Побегал на солнышке, половил блох, надо и честь знать. Жизнь следует принимать такой, как она есть.
— Вам будет скучно без него.
— Что ж, умение жить — великое искусство — велит нам усмирять свои страсти. Ни к одному существу нельзя слишком сильно привязываться. Пока оно есть, его любишь, это обогащает душу, а нет его — ничего не поделаешь. Страдание, знаете ли, ничего больше и нет. А сложишь — и забудешь. Где же этот Труд? Что нам, до утра его ждать?
— Иду, сэр, — откликнулся Труд из кухни.
— Заснул он там, что ли? — не успокоился м-р Трутни.
— Продолжим, однако, нашу беседу. Добрая беседа, на мой взгляд, — одно из высших наслаждений. Однако беседа — не лекция. Доктринерство убивает живую мысль. Я, знаете ли, не признаю систем. Слежу за ходом мысли, и все. Случай — лучший вожатый. Разве не он привел вас сюда?

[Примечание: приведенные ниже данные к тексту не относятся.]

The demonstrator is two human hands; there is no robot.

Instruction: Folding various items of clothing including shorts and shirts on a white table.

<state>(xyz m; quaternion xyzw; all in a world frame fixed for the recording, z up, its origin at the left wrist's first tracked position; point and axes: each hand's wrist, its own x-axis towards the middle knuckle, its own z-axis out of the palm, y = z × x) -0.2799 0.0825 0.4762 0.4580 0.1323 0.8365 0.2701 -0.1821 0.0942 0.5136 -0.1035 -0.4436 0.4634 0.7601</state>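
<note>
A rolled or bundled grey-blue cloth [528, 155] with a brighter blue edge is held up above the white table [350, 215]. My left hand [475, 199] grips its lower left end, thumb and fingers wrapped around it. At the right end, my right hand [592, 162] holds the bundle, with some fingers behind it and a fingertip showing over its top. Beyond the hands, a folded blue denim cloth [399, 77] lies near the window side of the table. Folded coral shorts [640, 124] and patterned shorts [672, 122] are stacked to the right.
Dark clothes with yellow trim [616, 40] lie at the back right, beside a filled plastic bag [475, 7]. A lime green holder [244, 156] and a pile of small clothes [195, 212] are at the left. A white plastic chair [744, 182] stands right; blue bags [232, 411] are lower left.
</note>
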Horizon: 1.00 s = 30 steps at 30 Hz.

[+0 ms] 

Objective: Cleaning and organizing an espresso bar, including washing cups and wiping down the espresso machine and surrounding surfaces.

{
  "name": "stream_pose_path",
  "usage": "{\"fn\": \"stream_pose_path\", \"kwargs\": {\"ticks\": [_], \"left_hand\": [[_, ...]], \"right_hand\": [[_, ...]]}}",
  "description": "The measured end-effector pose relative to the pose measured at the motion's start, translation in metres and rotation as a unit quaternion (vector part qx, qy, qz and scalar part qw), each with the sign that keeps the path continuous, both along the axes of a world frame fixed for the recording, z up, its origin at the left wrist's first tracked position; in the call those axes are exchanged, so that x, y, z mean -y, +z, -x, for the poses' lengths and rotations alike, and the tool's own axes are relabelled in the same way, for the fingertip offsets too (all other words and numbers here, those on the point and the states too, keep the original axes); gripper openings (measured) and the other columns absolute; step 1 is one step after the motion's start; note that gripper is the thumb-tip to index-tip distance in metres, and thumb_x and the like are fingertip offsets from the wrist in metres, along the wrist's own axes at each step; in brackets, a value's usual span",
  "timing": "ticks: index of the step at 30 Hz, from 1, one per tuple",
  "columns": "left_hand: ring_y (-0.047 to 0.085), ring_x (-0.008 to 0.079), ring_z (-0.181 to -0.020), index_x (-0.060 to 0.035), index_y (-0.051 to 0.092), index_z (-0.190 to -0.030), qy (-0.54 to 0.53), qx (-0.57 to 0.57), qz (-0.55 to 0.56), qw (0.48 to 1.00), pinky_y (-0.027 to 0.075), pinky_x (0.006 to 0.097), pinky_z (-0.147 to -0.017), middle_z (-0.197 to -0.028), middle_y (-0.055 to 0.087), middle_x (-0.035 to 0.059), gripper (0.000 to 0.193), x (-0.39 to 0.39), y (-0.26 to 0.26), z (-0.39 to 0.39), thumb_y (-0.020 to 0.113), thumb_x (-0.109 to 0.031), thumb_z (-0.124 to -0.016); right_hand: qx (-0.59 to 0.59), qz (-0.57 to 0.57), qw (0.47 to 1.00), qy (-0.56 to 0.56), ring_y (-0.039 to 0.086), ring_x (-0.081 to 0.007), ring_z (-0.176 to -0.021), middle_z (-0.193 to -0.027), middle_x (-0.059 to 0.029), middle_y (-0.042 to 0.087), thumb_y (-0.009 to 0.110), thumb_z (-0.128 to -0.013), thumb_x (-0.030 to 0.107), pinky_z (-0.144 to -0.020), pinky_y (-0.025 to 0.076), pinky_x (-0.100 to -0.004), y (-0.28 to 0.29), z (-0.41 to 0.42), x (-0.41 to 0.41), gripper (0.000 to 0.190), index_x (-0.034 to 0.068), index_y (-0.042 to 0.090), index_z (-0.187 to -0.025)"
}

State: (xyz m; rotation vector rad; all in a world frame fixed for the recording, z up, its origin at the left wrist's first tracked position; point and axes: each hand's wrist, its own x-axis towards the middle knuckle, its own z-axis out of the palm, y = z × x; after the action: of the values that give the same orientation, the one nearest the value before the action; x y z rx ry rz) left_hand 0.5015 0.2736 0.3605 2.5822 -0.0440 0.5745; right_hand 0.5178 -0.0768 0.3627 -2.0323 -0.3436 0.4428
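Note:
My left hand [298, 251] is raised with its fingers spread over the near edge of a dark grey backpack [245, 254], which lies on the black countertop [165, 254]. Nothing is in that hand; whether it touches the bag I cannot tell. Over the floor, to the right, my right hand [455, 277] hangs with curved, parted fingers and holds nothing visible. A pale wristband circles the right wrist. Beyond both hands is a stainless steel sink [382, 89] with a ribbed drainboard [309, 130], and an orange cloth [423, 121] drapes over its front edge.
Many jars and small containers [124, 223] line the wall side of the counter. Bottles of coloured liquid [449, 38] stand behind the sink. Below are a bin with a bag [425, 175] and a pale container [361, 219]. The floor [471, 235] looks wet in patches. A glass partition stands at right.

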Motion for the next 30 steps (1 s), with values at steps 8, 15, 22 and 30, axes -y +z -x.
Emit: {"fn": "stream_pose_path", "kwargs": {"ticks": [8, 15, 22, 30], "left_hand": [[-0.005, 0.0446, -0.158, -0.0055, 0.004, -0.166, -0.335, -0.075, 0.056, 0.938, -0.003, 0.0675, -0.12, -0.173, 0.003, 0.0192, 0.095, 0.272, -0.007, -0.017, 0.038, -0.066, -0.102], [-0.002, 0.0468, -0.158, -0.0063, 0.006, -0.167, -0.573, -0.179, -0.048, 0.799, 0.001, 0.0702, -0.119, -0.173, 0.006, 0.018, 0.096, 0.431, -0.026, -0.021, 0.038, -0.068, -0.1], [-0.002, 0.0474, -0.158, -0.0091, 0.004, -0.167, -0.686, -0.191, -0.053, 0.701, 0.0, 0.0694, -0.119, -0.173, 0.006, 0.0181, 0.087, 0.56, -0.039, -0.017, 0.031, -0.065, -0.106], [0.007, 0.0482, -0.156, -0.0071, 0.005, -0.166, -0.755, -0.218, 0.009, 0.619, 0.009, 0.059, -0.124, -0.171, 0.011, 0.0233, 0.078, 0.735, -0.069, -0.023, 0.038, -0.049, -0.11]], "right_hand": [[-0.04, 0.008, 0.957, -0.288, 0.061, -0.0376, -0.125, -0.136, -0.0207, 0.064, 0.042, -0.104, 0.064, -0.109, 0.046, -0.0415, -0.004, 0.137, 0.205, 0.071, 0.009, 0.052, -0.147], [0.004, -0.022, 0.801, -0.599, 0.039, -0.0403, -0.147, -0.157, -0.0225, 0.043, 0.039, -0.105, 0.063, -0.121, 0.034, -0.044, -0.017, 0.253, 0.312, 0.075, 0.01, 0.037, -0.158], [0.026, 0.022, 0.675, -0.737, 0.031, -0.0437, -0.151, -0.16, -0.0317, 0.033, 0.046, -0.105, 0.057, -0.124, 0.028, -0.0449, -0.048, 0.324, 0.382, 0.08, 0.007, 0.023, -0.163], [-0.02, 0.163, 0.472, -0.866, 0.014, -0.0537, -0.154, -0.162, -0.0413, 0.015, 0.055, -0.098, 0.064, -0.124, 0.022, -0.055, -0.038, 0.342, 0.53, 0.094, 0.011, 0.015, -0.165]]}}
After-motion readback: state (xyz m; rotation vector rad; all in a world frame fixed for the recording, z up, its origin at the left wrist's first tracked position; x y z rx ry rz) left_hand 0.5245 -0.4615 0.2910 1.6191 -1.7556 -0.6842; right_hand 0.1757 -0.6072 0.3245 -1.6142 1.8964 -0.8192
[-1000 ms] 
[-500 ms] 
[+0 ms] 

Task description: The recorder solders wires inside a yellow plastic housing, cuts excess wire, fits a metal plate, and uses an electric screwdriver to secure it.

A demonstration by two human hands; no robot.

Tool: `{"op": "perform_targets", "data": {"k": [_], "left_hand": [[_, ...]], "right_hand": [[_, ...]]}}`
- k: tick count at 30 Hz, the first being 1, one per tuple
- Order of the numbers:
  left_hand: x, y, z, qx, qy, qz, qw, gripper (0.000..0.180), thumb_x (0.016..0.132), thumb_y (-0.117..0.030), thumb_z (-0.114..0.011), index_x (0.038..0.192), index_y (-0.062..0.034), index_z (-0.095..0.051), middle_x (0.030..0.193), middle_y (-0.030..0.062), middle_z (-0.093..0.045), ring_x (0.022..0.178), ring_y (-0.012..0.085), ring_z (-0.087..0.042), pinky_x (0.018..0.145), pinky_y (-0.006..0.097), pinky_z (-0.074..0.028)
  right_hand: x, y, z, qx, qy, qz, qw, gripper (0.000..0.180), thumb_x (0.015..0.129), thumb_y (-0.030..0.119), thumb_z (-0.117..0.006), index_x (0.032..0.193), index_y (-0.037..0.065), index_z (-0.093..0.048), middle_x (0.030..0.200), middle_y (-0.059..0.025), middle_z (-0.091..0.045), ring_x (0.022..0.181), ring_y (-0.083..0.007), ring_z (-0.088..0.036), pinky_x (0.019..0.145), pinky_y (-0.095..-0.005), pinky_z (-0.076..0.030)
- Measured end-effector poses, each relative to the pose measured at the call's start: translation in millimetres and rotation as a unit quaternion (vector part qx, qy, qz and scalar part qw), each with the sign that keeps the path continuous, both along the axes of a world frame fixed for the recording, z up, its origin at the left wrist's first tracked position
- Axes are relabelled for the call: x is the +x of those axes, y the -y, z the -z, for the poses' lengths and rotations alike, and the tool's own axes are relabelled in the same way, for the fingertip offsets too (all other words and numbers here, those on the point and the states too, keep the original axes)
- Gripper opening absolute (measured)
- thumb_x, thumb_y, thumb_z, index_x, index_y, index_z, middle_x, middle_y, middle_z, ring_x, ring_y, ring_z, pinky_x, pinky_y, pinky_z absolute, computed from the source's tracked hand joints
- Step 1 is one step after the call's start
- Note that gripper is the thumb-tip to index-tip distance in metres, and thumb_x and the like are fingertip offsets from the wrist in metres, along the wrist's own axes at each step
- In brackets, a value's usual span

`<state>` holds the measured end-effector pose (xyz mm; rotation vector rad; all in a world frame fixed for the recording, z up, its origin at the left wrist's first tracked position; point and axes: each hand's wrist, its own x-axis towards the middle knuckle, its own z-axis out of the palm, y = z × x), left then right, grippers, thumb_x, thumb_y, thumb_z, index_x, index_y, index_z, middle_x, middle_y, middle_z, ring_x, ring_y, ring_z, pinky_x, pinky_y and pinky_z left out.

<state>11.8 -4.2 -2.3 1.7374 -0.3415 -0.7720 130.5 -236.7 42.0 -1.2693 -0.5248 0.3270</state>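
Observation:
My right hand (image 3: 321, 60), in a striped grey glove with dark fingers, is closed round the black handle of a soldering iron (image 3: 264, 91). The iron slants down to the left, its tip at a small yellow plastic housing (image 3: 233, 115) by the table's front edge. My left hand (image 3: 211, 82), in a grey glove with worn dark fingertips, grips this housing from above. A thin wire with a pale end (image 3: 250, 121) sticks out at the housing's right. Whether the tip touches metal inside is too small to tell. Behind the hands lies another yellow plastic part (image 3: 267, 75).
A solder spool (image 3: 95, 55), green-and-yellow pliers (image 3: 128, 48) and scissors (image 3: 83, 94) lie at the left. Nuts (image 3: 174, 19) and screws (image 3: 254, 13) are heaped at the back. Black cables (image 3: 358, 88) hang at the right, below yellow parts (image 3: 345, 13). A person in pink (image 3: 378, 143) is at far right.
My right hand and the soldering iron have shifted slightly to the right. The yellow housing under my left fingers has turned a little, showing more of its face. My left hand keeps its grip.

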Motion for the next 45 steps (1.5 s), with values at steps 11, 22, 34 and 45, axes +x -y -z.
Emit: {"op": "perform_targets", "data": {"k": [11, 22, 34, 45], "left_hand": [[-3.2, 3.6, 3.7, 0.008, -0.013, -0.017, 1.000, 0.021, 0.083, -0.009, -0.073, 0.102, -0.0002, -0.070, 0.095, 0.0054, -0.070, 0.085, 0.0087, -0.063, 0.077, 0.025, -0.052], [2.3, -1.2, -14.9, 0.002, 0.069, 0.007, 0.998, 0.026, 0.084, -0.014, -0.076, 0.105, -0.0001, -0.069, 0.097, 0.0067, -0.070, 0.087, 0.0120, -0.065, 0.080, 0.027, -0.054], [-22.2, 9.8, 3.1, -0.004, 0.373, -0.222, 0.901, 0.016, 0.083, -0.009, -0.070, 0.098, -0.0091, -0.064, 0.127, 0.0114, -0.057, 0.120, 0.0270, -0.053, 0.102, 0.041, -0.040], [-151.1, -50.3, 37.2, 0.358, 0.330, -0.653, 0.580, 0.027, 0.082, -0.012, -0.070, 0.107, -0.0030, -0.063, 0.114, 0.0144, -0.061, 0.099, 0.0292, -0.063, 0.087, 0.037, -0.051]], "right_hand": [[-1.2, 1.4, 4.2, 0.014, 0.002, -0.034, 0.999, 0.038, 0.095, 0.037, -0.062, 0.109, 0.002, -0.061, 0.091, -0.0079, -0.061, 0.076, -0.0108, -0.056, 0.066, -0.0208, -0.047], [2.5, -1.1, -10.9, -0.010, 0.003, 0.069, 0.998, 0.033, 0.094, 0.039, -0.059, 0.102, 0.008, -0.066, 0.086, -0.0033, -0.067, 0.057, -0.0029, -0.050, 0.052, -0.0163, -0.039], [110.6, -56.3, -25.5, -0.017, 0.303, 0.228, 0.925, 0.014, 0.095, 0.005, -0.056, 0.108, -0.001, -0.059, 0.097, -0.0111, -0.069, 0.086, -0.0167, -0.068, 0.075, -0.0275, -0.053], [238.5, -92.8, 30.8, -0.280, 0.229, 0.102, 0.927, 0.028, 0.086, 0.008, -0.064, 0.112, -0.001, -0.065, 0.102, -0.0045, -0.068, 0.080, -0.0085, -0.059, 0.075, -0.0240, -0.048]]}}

— Не совсем, — сказал Виртус, давно пытавшийся вставить слово. — Мы ищем, как перейти Ущелье.
— Надеюсь, — сказал м-р Трутни, — вы не просите меня пойти с вами?
— Мы об этом и не думали, — сказал Джон.
— Что ж, идите, идите, друзья мои! — и м-р Трутни мелодично рассмеялся. — Ах, к чему это все! Я часто размышляю о суете ума, которая влечет нас в гору лишь для того, чтобы сойти вниз, или за моря, чтобы отведать плохого пива. Coelum non onimam mutamus. [9] Небо, не душу меняем.
Нет, нет, я не против непоседства, я терпим ко всем человеческим слабостям. Но, как и везде, секрет тут в том, чтобы вовремя остановиться. Попутешествовал, и будет. Но Ущелье… Прогуляйтесь лучше по утесам, виды те же, опасности — никакой.
— Мы не видов ищем, — сказал Джон. — Я, например, ищу дивный остров.
— Несомненно, — откликнулся м-р Трутни, — речь идет о каком-то эстетическом переживании. Что ж, молодые люди — это молодые люди! Кого не томили мечты, кто не гнался за тенью? Et in Arcadia ego! [10] А я (был) в Аркадии.
Все мы были когда-то глупы, и это хорошо. Но воображение, как и аппетит, надо обуздывать — не ради какой-нибудь трансцендентной этики, а ради собственного блага. Поднести чашу к устам, ощутить дивный запах и не возжаждать — да, это большое искусство! В отличие от скота и от зверя человек способен остановиться там, где лежит граница между наслаждением и его недолжными плодами. Я не согласен с теми, кто осуждает римлян, принимавших на пиру рвотное. Того, кто умеет поесть и не объесться, я называю поистине цивилизованным человеком.